→ YOUR TASK:
Set down, character for character, everything in the records below from the line holding "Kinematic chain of" down to the line holding "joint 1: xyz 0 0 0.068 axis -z", and no other line.

→ GIVEN RECORDS:
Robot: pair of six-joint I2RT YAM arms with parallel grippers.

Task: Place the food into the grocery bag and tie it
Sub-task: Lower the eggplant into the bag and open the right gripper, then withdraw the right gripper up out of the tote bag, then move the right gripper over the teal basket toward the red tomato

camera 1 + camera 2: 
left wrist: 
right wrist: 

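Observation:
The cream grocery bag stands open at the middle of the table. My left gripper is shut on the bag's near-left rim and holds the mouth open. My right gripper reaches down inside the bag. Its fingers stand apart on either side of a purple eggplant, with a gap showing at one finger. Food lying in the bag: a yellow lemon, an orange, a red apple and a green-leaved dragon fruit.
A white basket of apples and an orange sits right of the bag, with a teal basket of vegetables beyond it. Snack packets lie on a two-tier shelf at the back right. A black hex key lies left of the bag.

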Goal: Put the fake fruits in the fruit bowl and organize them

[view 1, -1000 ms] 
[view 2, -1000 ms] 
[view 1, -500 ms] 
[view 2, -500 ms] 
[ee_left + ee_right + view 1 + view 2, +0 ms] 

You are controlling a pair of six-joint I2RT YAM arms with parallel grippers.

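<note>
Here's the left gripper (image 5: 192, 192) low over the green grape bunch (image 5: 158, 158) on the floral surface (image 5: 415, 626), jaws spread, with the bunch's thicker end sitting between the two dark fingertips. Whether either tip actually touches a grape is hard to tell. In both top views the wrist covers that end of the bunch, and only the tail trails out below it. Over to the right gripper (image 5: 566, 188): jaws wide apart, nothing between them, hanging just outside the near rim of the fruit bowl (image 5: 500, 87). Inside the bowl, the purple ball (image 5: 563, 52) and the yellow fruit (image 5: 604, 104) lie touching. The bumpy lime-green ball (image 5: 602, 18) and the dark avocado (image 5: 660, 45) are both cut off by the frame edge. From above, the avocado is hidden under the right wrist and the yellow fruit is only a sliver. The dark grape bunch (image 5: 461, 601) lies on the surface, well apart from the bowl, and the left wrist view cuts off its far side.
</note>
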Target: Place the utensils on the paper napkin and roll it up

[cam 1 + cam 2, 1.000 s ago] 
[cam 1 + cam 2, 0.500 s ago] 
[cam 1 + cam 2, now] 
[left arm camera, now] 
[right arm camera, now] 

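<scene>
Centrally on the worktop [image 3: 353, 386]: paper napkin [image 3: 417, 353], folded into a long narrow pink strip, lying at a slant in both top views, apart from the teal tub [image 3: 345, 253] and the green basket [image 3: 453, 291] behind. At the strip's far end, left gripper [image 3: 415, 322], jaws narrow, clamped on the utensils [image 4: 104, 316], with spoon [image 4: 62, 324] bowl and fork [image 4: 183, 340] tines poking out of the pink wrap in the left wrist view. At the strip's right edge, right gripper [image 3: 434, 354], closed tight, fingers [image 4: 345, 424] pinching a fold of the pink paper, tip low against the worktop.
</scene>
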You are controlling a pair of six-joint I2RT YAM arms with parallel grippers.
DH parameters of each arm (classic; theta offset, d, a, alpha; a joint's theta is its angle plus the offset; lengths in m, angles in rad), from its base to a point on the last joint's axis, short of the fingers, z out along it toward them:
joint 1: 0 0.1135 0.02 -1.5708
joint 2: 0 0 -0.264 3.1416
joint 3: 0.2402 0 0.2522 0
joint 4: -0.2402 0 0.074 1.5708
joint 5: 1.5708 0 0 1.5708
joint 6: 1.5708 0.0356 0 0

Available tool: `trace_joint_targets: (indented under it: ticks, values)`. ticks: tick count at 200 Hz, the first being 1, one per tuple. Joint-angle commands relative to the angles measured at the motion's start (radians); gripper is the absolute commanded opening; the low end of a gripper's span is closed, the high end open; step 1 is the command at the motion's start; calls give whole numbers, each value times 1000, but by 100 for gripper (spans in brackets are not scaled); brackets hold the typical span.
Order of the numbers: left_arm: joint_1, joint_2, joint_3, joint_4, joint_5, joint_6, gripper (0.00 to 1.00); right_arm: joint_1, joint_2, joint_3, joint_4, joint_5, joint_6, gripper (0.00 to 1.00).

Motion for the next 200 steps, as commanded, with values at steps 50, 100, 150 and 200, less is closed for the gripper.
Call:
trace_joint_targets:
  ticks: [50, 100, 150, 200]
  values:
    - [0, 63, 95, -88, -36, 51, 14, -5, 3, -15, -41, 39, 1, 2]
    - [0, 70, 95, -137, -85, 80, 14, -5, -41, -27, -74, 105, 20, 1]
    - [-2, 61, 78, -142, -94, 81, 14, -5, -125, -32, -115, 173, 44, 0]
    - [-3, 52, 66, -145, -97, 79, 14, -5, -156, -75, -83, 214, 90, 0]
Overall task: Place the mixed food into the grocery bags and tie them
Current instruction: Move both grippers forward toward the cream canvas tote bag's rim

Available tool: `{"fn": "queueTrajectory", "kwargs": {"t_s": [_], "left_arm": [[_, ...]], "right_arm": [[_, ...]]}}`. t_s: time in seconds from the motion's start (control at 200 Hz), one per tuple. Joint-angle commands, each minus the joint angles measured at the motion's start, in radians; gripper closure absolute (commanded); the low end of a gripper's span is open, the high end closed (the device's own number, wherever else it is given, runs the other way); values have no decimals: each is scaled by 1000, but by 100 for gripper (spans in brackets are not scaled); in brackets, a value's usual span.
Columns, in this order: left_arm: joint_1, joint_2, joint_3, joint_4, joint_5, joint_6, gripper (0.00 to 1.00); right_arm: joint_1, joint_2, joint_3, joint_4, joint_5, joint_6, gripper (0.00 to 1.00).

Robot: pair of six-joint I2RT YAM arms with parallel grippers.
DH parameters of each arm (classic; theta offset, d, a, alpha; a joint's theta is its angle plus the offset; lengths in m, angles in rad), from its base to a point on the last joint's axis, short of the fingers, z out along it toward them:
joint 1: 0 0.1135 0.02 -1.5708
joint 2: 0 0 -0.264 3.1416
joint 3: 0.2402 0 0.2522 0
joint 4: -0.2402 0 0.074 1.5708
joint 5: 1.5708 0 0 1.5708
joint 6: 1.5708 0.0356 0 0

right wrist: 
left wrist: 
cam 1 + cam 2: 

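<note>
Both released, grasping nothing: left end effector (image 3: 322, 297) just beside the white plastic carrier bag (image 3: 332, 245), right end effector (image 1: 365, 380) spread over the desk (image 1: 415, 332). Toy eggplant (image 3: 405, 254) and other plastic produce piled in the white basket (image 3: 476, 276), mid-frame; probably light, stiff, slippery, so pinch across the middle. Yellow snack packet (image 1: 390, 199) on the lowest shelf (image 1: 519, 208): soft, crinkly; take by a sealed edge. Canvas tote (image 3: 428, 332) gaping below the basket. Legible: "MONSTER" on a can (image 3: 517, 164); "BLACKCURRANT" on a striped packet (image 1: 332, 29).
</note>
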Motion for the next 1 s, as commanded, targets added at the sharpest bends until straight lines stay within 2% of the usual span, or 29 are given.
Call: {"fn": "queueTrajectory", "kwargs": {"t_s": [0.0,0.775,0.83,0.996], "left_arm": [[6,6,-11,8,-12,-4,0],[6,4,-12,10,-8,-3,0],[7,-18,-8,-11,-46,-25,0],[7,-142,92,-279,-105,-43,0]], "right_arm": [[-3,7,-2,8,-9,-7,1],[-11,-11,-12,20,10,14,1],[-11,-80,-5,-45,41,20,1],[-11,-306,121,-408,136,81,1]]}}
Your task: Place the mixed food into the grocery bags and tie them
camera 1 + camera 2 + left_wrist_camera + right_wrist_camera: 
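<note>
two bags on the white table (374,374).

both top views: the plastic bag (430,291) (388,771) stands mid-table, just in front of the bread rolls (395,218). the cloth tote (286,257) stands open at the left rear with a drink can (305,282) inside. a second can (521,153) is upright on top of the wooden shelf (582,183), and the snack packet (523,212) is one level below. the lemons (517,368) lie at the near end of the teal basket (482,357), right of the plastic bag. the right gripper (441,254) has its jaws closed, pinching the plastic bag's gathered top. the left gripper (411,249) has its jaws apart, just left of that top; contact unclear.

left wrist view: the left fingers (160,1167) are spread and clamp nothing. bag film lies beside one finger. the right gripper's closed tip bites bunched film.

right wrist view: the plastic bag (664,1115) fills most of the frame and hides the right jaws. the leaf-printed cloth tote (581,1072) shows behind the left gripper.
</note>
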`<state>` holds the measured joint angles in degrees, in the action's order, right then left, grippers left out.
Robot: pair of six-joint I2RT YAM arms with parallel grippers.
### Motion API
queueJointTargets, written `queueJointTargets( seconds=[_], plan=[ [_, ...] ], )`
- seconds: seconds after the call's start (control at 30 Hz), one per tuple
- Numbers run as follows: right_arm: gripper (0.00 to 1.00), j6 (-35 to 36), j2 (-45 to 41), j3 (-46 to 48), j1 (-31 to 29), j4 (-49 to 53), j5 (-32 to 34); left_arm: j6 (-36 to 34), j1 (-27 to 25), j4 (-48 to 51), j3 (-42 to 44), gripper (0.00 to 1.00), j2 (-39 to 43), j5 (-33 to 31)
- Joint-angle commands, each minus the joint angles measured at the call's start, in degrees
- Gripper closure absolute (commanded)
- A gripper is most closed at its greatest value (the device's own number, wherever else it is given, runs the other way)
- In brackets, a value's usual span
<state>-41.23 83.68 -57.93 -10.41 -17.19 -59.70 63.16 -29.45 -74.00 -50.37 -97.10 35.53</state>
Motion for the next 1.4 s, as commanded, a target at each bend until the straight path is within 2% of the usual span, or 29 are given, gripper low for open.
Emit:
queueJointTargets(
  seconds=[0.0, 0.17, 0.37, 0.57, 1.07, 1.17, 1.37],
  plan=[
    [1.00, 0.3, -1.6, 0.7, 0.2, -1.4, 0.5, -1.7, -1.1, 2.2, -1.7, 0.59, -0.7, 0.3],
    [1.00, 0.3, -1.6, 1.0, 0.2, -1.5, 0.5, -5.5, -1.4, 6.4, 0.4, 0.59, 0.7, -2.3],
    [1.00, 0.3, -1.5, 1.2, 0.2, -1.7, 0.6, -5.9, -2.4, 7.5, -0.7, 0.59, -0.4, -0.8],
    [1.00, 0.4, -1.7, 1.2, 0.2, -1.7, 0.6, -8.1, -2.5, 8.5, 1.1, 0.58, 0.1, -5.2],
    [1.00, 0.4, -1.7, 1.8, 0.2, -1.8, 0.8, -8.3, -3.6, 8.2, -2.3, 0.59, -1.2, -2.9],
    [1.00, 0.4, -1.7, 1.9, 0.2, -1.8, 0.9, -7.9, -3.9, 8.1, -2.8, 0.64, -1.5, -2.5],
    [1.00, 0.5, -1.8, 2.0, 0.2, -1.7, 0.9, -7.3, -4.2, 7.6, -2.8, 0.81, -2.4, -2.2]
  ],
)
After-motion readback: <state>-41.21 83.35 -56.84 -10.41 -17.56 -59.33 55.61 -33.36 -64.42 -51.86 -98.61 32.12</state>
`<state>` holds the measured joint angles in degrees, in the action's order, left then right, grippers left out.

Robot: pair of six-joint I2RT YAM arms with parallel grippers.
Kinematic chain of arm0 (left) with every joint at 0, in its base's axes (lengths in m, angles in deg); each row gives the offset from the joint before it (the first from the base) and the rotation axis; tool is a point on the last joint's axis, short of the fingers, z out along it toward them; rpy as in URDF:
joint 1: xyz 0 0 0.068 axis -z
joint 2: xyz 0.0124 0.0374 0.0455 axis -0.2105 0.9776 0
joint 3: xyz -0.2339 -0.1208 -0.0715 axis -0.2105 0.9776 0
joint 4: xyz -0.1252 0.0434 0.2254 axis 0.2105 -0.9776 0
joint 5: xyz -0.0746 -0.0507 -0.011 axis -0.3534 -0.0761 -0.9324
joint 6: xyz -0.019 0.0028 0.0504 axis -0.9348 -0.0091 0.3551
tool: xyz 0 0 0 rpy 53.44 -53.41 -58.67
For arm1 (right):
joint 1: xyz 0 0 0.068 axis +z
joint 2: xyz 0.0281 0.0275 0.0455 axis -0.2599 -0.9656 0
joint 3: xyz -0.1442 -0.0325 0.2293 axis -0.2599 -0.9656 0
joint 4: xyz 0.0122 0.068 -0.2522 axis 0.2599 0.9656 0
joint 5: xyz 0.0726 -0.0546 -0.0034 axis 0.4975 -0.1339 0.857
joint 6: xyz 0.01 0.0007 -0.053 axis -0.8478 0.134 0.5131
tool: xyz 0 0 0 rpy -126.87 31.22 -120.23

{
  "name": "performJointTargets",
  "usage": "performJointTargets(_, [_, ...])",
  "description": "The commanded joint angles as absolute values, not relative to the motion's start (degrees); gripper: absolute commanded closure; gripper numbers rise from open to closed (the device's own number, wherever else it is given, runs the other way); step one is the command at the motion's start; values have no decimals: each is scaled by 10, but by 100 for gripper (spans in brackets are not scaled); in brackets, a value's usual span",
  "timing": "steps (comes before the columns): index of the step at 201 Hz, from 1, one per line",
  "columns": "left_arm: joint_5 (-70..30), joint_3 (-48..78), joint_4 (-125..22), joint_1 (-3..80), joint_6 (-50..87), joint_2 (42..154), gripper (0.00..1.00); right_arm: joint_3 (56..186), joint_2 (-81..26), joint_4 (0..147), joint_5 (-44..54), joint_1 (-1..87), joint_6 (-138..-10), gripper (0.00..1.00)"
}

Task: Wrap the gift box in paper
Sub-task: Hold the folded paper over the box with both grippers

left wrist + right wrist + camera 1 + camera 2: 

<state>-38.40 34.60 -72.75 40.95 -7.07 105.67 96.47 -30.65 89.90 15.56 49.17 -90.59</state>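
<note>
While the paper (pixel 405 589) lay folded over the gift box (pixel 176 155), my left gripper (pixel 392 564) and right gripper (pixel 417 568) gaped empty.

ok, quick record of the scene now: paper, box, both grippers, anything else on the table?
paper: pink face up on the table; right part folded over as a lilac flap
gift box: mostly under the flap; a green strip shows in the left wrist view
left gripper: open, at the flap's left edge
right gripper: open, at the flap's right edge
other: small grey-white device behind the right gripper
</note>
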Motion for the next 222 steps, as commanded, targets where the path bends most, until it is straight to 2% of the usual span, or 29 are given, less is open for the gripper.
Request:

→ RESPONSE TO THE EXERCISE:
Kinematic chain of arm0 (left) with every joint at 0, in its base's axes (lengths in m, angles in deg); each row gives the offset from the joint before it (the first from the base) and the rotation axis; tool is a point on the last joint's axis, short of the fingers, z out along it toward them; rpy as in URDF:
joint 1: xyz 0 0 0.068 axis -z

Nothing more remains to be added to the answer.